### Description of the task
Print the complete set of entries exactly.
□ □ □ □
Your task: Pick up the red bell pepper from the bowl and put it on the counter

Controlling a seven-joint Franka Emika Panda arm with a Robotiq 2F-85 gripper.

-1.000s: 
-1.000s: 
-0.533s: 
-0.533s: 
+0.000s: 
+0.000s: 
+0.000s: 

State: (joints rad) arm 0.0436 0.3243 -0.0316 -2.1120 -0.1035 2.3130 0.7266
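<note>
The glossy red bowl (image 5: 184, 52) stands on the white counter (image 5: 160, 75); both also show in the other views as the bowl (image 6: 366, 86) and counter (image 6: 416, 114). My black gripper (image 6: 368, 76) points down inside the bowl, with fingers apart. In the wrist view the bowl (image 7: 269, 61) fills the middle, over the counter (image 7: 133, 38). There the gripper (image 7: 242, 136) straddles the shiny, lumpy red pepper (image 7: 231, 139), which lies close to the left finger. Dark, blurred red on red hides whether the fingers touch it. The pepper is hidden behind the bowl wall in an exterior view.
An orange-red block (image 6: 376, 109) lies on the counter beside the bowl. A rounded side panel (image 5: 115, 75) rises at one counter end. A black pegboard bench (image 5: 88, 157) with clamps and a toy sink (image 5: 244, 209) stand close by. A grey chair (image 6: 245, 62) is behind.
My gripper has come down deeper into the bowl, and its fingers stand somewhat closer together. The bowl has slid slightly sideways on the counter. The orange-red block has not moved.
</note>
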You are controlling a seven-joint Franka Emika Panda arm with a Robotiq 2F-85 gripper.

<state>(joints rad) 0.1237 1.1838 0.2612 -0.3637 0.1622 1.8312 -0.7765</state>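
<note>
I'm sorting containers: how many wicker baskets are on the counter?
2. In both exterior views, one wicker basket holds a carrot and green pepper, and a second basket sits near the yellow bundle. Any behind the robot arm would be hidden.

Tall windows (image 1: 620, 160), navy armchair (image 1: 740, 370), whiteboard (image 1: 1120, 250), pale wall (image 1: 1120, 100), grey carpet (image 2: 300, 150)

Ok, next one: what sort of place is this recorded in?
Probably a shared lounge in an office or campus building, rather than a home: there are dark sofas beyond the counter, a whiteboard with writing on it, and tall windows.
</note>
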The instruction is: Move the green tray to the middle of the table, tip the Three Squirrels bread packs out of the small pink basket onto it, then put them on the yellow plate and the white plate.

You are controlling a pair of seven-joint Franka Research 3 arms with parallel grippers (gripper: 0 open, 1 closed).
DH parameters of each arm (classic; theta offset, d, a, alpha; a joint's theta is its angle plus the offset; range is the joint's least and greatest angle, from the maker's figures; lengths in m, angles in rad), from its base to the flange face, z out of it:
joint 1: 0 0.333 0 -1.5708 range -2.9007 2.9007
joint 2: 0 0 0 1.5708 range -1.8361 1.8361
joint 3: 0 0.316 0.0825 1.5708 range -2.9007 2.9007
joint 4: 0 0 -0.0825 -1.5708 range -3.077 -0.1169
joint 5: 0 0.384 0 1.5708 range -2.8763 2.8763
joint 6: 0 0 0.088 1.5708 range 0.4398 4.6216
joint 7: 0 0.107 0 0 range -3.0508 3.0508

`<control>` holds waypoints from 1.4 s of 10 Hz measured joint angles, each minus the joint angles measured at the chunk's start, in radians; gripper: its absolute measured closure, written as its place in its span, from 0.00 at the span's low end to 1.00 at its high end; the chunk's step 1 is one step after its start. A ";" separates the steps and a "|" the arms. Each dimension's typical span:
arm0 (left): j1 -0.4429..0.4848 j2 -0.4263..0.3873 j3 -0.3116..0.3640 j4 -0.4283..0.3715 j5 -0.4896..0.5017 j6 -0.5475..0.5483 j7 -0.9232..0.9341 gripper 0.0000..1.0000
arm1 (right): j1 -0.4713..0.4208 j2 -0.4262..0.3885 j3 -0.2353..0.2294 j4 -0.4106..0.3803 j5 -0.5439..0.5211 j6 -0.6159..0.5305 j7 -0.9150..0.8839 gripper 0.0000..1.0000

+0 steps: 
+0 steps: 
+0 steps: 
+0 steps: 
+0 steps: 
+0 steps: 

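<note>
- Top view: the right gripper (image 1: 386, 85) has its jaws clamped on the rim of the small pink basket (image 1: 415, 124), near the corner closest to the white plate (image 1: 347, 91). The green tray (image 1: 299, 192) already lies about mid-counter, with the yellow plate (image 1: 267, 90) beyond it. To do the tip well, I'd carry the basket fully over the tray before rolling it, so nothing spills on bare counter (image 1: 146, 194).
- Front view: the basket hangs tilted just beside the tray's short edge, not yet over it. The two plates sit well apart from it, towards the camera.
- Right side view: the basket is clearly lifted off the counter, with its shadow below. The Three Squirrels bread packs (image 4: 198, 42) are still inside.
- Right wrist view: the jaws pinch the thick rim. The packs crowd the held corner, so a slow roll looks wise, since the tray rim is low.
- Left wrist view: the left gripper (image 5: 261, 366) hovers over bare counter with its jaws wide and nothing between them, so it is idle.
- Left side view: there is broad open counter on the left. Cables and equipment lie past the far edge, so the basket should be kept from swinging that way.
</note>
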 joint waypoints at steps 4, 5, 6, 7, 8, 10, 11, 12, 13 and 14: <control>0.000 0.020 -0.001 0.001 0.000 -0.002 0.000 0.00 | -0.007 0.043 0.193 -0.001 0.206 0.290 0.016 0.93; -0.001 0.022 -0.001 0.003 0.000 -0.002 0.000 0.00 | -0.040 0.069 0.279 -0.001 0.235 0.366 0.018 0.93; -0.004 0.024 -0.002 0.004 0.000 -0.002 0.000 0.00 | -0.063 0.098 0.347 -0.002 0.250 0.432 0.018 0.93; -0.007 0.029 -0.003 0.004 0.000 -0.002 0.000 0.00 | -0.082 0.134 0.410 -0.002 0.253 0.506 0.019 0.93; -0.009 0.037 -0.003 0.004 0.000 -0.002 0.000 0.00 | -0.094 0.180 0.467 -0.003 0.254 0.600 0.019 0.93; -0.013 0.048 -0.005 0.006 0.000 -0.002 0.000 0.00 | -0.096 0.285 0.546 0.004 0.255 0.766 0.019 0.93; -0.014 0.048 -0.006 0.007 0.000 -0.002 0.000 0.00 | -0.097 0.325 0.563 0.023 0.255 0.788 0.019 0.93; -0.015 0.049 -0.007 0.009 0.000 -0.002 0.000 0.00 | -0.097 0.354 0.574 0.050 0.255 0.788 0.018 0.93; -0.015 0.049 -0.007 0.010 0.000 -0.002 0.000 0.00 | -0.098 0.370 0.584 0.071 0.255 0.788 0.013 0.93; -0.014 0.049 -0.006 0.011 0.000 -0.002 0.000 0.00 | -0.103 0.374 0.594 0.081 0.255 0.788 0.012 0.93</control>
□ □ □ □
### Output below
Your task: Pick up the red bell pepper from the bowl and put it on the counter

Controlling a seven-joint Franka Emika Panda arm with a Robotiq 2F-85 gripper.

-1.000s: 
-1.000s: 
-0.533s: 
-0.533s: 
+0.000s: 
+0.000s: 
+0.000s: 

State: (joints rad) arm 0.0436 0.3243 -0.0316 -2.1120 -0.1035 2.3130 0.7266
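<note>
The glossy red bowl (image 5: 184, 52) stands on the white counter (image 5: 160, 75); both also show in the other views as the bowl (image 6: 366, 86) and counter (image 6: 416, 114). My black gripper (image 6: 368, 76) points down inside the bowl, with fingers apart. In the wrist view the bowl (image 7: 269, 61) fills the middle, over the counter (image 7: 133, 38). There the gripper (image 7: 242, 136) straddles the shiny, lumpy red pepper (image 7: 231, 139), which lies close to the left finger. Dark, blurred red on red hides whether the fingers touch it. The pepper is hidden behind the bowl wall in an exterior view.
An orange-red block (image 6: 376, 109) lies on the counter beside the bowl. A rounded side panel (image 5: 115, 75) rises at one counter end. A black pegboard bench (image 5: 88, 157) with clamps and a toy sink (image 5: 244, 209) stand close by. A grey chair (image 6: 245, 62) is behind.
My gripper has come down deeper into the bowl, and its fingers stand somewhat closer together. The bowl has slid slightly sideways on the counter. The orange-red block has not moved.
</note>
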You are controlling a seven-joint Franka Emika Panda arm with a Robotiq 2F-85 gripper.

<state>(joints rad) 0.1237 1.1838 0.2612 -0.3637 0.1622 1.8312 -0.7765</state>
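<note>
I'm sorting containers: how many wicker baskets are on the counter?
2. In both exterior views, one wicker basket holds a carrot and green pepper, and a second basket sits near the yellow bundle. Any behind the robot arm would be hidden.

Tall windows (image 1: 620, 160), navy armchair (image 1: 740, 370), whiteboard (image 1: 1120, 250), pale wall (image 1: 1120, 100), grey carpet (image 2: 300, 150)

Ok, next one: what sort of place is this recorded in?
Probably a shared lounge in an office or campus building, rather than a home: there are dark sofas beyond the counter, a whiteboard with writing on it, and tall windows.
</note>
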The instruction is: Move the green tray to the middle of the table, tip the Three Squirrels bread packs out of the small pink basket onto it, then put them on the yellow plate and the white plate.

You are controlling a pair of seven-joint Franka Research 3 arms with parallel grippers (gripper: 0 open, 1 closed).
DH parameters of each arm (classic; theta offset, d, a, alpha; a joint's theta is its angle plus the offset; range is the joint's least and greatest angle, from the maker's figures; lengths in m, angles in rad), from its base to the flange face, z out of it:
joint 1: 0 0.333 0 -1.5708 range -2.9007 2.9007
joint 2: 0 0 0 1.5708 range -1.8361 1.8361
joint 3: 0 0.316 0.0825 1.5708 range -2.9007 2.9007
joint 4: 0 0 -0.0825 -1.5708 range -3.077 -0.1169
joint 5: 0 0.384 0 1.5708 range -2.8763 2.8763
joint 6: 0 0 0.088 1.5708 range 0.4398 4.6216
joint 7: 0 0.107 0 0 range -3.0508 3.0508

`<control>` holds waypoints from 1.4 s of 10 Hz measured joint angles, each minus the joint angles measured at the chunk's start, in radians; gripper: its absolute measured closure, written as its place in its span, from 0.00 at the span's low end to 1.00 at its high end; the chunk's step 1 is one step after its start. A ";" separates the steps and a "|" the arms. Each dimension's typical span:
arm0 (left): j1 -0.4429..0.4848 j2 -0.4263..0.3873 j3 -0.3116..0.3640 j4 -0.4283..0.3715 j5 -0.4896..0.5017 j6 -0.5475..0.5483 j7 -0.9232..0.9341 gripper 0.0000..1.0000
arm1 (right): j1 -0.4713..0.4208 j2 -0.4262..0.3885 j3 -0.2353..0.2294 j4 -0.4106..0.3803 j5 -0.5439..0.5211 j6 -0.6159..0.5305 j7 -0.9150..0.8839 gripper 0.0000..1.0000

+0 steps: 
+0 steps: 
+0 steps: 
+0 steps: 
+0 steps: 
+0 steps: 

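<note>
- Top view: the right gripper (image 1: 386, 85) has its jaws clamped on the rim of the small pink basket (image 1: 415, 124), near the corner closest to the white plate (image 1: 347, 91). The green tray (image 1: 299, 192) already lies about mid-counter, with the yellow plate (image 1: 267, 90) beyond it. To do the tip well, I'd carry the basket fully over the tray before rolling it, so nothing spills on bare counter (image 1: 146, 194).
- Front view: the basket hangs tilted just beside the tray's short edge, not yet over it. The two plates sit well apart from it, towards the camera.
- Right side view: the basket is clearly lifted off the counter, with its shadow below. The Three Squirrels bread packs (image 4: 198, 42) are still inside.
- Right wrist view: the jaws pinch the thick rim. The packs crowd the held corner, so a slow roll looks wise, since the tray rim is low.
- Left wrist view: the left gripper (image 5: 261, 366) hovers over bare counter with its jaws wide and nothing between them, so it is idle.
- Left side view: there is broad open counter on the left. Cables and equipment lie past the far edge, so the basket should be kept from swinging that way.
</note>
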 joint waypoints at steps 4, 5, 6, 7, 8, 10, 11, 12, 13 and 14: <control>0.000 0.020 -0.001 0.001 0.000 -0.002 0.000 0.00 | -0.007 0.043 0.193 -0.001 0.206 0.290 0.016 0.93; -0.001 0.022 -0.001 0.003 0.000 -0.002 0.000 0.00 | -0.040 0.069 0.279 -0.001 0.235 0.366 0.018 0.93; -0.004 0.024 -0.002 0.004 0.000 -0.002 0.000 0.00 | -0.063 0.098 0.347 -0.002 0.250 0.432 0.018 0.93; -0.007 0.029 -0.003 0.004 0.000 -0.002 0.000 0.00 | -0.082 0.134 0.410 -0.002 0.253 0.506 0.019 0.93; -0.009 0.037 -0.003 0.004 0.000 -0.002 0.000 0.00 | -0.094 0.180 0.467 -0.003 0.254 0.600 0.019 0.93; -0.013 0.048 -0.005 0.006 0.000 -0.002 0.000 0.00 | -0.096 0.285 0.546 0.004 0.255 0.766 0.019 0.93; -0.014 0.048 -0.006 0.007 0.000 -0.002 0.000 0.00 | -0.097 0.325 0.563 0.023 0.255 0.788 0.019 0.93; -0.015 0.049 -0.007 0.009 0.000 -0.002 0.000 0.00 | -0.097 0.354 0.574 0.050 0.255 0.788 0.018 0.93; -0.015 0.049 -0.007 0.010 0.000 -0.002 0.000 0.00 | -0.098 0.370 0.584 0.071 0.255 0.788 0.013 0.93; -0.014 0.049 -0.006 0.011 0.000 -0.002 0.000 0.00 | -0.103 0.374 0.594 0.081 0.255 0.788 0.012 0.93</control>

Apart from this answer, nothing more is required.